Work request: Copy each line below that includes "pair".

Information:
⁂

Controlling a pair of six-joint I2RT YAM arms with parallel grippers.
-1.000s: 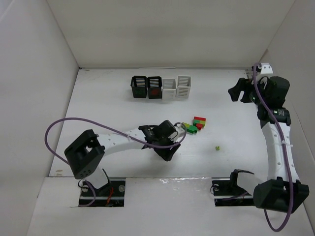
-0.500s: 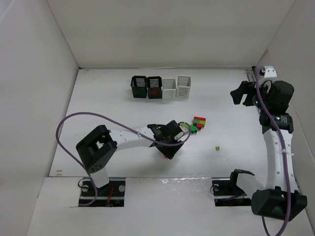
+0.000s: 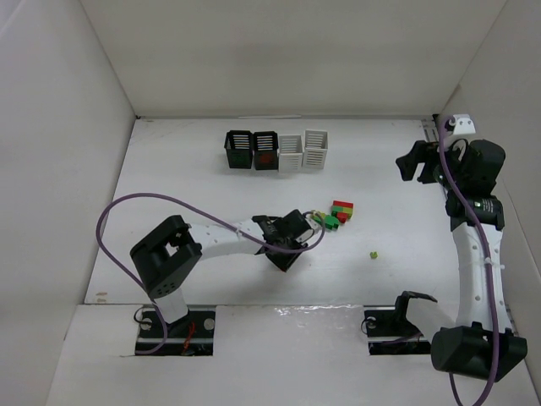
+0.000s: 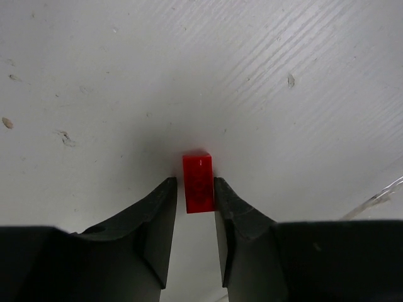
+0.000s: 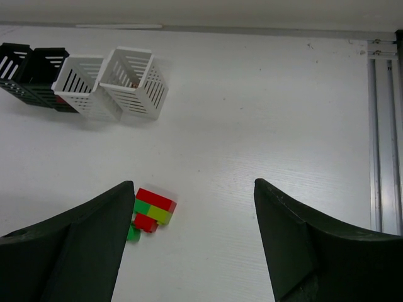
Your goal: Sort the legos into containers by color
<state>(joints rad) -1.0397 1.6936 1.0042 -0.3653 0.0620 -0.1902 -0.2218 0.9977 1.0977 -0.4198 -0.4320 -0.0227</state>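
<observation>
My left gripper [image 4: 195, 184] is low over the table with its jaws close on either side of a small red lego brick [image 4: 198, 182], whose far end touches the table. From above, this gripper [image 3: 286, 256] sits just left of a lego pile [image 3: 336, 213] of red, green and yellow-green bricks. One yellow-green brick [image 3: 373, 254] lies alone to the right. Four baskets stand in a row at the back: two black [image 3: 239, 149] [image 3: 266, 150] and two white [image 3: 290, 154] [image 3: 315, 150]. My right gripper [image 3: 412, 161] is open, empty and raised at the far right.
The right wrist view shows the lego pile [image 5: 151, 211] below its open gripper [image 5: 194, 182], the white baskets [image 5: 135, 82] at upper left, and a metal rail [image 5: 384, 132] along the right edge. White walls enclose the table on three sides.
My left arm's shoulder and elbow have swung right and its gripper has shifted slightly toward the pile. My right arm has moved a little to the right and then held still.
</observation>
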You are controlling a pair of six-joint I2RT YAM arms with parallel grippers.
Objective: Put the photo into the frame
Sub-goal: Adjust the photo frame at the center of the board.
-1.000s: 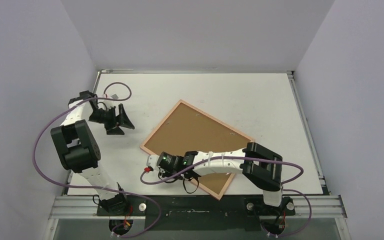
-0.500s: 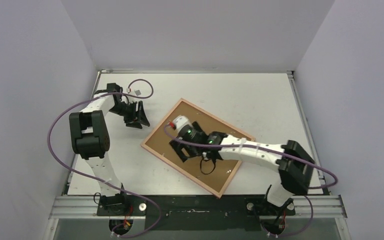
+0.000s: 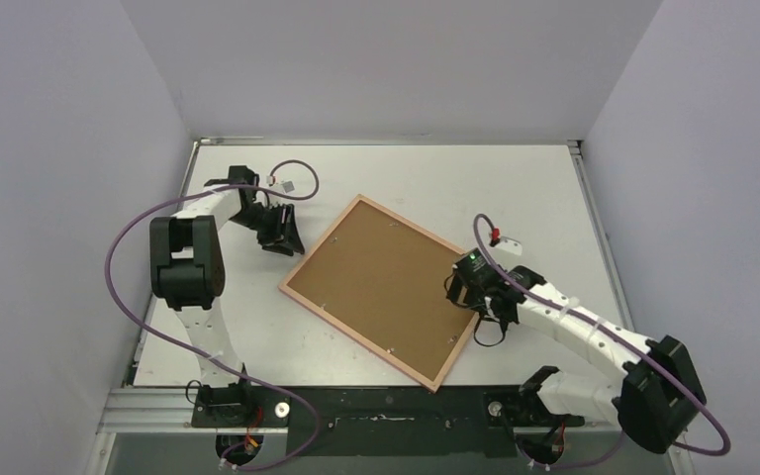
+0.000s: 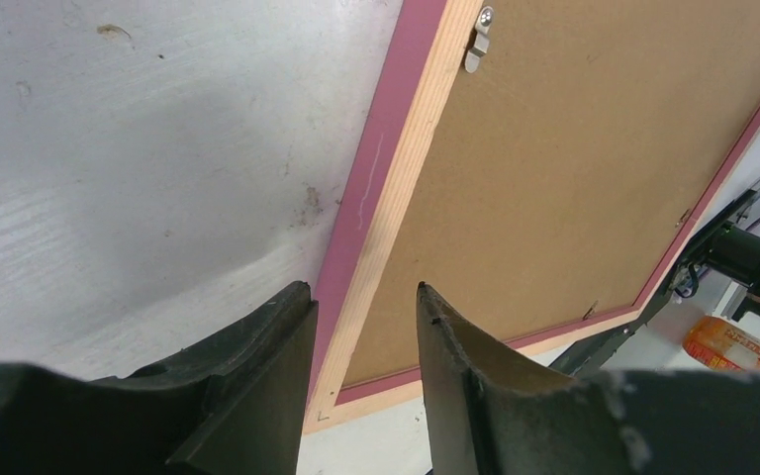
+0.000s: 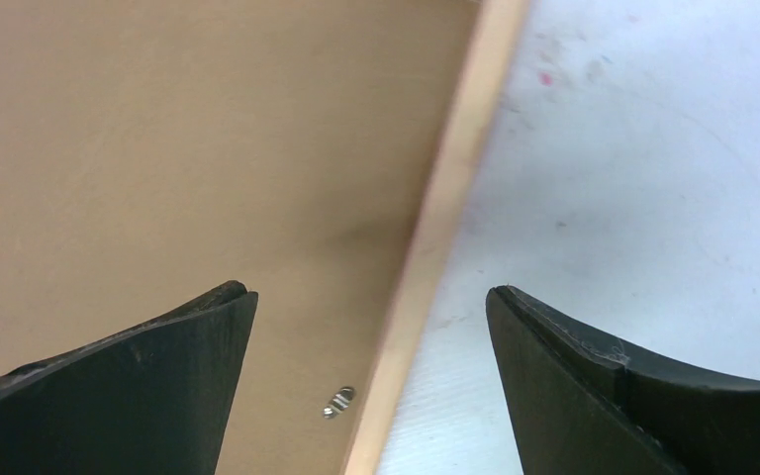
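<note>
**Frame lies back up at mid-tabletop, an open end effector at each side**

From above we see the frame lying back up, turned like a diamond, in the middle of the picture on the white tabletop. The brown backing board fills it. The left end effector sits just beside the frame's upper-left side. The right end effector is at its right-hand side.

The wrist views add what the overhead one cannot resolve. In the left wrist view the rail is pale wood on the back with a pink outer face. The left end effector's fingers stand a narrow gap apart and grip nothing, with the rail lined up with that gap. In the right wrist view the right end effector is spread wide and empty. The board is at the left of that picture and bare tabletop at the right, and the rail runs up between the fingers.

A second ago the right end effector was low at the frame's left corner, its arm stretched across the board. Half a second ago it was over the board's middle, and now it has crossed to the right side. The left end effector was further left with its fingers wider, and it has since moved toward the frame and narrowed. The frame has not shifted.

We count one frame, one backing board, two arms and two end effectors. Two metal clips show in the left wrist view, and one in the right.
</note>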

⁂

Solution to this task:
Controlling a pair of six-joint I2RT YAM arms with parallel grippers.
You are controlling a pair of six-joint I2RT YAM arms with parallel grippers.

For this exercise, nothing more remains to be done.